*** Opening DATASET CONTENT ***

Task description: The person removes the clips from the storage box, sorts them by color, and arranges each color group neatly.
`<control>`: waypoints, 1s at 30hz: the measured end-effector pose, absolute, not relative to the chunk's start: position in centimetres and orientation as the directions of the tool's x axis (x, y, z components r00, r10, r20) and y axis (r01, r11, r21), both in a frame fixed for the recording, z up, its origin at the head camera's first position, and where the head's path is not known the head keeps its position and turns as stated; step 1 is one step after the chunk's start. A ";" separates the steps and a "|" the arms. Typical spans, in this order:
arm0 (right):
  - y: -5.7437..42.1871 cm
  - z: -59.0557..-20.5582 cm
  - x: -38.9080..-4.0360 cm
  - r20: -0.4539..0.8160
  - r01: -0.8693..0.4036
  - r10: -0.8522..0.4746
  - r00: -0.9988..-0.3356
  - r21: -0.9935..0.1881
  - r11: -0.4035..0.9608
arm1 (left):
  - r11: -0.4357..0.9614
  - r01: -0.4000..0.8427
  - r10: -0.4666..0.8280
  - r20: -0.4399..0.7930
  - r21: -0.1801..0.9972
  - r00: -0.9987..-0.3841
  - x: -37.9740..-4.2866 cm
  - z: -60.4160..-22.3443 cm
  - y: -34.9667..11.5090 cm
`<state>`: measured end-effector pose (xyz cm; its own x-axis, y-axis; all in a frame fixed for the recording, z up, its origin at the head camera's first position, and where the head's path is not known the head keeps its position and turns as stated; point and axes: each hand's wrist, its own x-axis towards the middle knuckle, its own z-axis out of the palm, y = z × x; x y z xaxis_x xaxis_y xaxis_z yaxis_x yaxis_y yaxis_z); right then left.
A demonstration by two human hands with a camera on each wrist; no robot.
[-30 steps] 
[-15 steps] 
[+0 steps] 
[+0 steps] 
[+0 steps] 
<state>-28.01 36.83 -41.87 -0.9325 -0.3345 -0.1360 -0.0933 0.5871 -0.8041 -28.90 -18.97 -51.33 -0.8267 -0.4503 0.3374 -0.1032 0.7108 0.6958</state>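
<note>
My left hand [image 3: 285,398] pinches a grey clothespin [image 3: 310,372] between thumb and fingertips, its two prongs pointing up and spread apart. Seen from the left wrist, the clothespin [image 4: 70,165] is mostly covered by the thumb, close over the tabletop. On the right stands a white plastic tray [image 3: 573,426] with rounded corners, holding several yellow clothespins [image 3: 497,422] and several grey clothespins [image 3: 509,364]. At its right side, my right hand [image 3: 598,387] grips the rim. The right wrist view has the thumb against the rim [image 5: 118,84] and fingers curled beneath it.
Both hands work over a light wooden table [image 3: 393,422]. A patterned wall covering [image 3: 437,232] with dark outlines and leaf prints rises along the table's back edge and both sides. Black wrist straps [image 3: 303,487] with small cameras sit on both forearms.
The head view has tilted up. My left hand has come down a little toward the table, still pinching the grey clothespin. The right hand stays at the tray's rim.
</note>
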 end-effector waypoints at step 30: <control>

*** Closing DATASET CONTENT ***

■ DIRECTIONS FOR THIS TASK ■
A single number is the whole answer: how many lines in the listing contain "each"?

■ OUTPUT BELOW ■
3